Выползаю. Сдираю маску. Дышу, морщясь от удушливой гари. Надо мной качается ошарашенная стрекоза, вцепившаяся в обгоревшую ветку. Глаза у стрекозы огромные, глубокие, изумрудные.

Как у Неё.


* * *


– Макс, вторая фигура – «часовые». Снимешь караул – значит, повезло.

Оружие нахожу сразу.

– Чтоб ты сдох, животное! – кричу я в зенит.

Этим перочинным ножичком презерватив с первого раза не проткнёшь. Спрутс захлёбывается от хохота.

Ползу, забивая рот и ноздри жижей. Где же их искать? Осторожно осматриваюсь: над топью летают жёлтые мячики и взрываются. У рогача фигура «ракетка». Он – достойный соперник, надо признать.

Ветерок приносит запах дешёвого флотского табака. Морщусь: Полоз украдкой курит такой в корабельном гальюне, потом не продохнуть. Ползу на вонь.

Вижу три силуэта за кустами. Маску и трубку я бросил на прошлой точке, а зря. Вдыхаю поглубже, ныряю, стараясь запомнить направление. Чёртовы пиявки налетают стаей, лезут под комбез, грызут кожу – терплю.

Выныриваю, когда в лёгких не остаётся и молекулы воздуха. Сдерживаю хрип. В ушах звенит, и я не сразу слышу разговор.

– А с кэпом связи нет, Умник?

– Только аварийный канал, на крайний случай.

– Чёрт, долго тут торчать? – знакомый бас. – Тебе, Полоз, в болоте-то хорошо. Тебе и лягушка – невеста. А я бы прошвырнулся по Миле, там такие девки – о-о!

– Не вопи, Верзила. Что, уже кончил в штанишки?

Улыбка расплывается на моём грязном лице, увешанном надувшимися кровью пиявками. Пацаны, мой экипаж!

В последнюю секунду бью себя по готовому заорать рту. Откуда им тут взяться?

– Кабаны, кабаны, нападением сильны, – фальшиво напевает тот, что говорит голосом Верзилы. Вот тут у тебя прокол, Спрутс. Верзила возненавидел «Кабанов» после скандала со сдачей матча и теперь болеет за «Мразей».

Умник не скребёт щёку пятерней, а деликатно чешет согнутым указательным пальцем. А Полоз никогда не балуется с оружием, щелкая предохранителем: давным-давно он отстрелил себе половину ступни.

Я отбрасываю бесполезный ножичек и хватаю корягу. Вскакиваю и луплю лже-Верзилу по спине: он ближе всех.

Хрен бы я вырубил настоящего Верзилу с одного удара.

Гибкий дублёр Полоза уходит от прямого в челюсть, бьёт прикладом под дых. Неплохо: воздух застревает в глотке, в глазах темнеет. Падаю на колени.

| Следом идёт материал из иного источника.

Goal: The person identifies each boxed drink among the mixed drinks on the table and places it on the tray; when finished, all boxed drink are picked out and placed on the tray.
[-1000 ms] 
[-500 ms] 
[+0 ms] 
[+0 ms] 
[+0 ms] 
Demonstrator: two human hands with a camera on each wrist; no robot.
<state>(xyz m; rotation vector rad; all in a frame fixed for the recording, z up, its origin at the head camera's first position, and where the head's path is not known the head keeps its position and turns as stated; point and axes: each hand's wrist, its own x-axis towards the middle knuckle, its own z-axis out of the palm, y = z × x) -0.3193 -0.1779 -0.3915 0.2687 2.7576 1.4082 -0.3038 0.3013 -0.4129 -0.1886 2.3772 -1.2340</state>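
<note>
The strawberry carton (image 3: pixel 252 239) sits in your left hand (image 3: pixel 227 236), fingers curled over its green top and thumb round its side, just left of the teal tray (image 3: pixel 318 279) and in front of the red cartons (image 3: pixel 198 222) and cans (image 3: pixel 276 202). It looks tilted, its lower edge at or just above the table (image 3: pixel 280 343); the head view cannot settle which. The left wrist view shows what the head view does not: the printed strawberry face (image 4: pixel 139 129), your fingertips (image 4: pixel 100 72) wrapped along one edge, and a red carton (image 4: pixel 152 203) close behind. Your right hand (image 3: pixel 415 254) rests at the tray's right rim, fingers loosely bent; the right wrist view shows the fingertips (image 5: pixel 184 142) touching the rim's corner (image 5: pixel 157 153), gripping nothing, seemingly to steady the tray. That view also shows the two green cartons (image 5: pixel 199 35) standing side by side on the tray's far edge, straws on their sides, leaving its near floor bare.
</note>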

В лоб упирается холодный срез ствола.

– Допрыгался, ушлёпок?

Я молчу. Мамина печень, Полоз ни за что не сделает такой ошибки: он выстрелит сразу. Только в дурацких сериалах тычут в противника стволом и ведут задушевные беседы. Почему? А вот почему.

Обхватываю ствол левой, правой – в пах. Вскакиваю, берцем – в колено, правой дёргаю приклад. Бластер у меня, а предохранитель уже снят игривыми пальцами покойника. Вспышка: парню вырывает половину живота. Жутко воняет горелым мясом.

Разношу на брызги валяющегося до сих пор дублёра Верзилы. Теперь – третий.

Он и вправду похож.

– Кэп, – губы его дрожат, – кэп, что ты наделал? Это же ребята… Это я, Умник. Не стреляй, кэп.

Останавливаюсь. Не может быть.

– Как зовут твою мать? Ну?

– Только не стреляй.

– Отвечай живо, ублюдок.

– Моя мать – Ирэн Ольга Якобс.

Вспышка. Голова исчезает, кровь из шейной артерии мгновенно запекается.

Хорошо, что Она не видит меня таким: с бешеными глазами, в брызгах дерьма и мозгов.

– Ты дебил, Спрутс! – кричу я. – У жителей внешних станций нет матерей и отцов. ИОЯ – это аббревиатура, «искусственно оплодотворённая яйцеклетка».

Спрутс недовольно сопит с небес.

– Да кто вас разберёт, теплокровных. Последняя фигура. Официальное название – «пулемётное гнездо», но мне больше нравится старое – «бабушка в окошке». Удачи не желаю.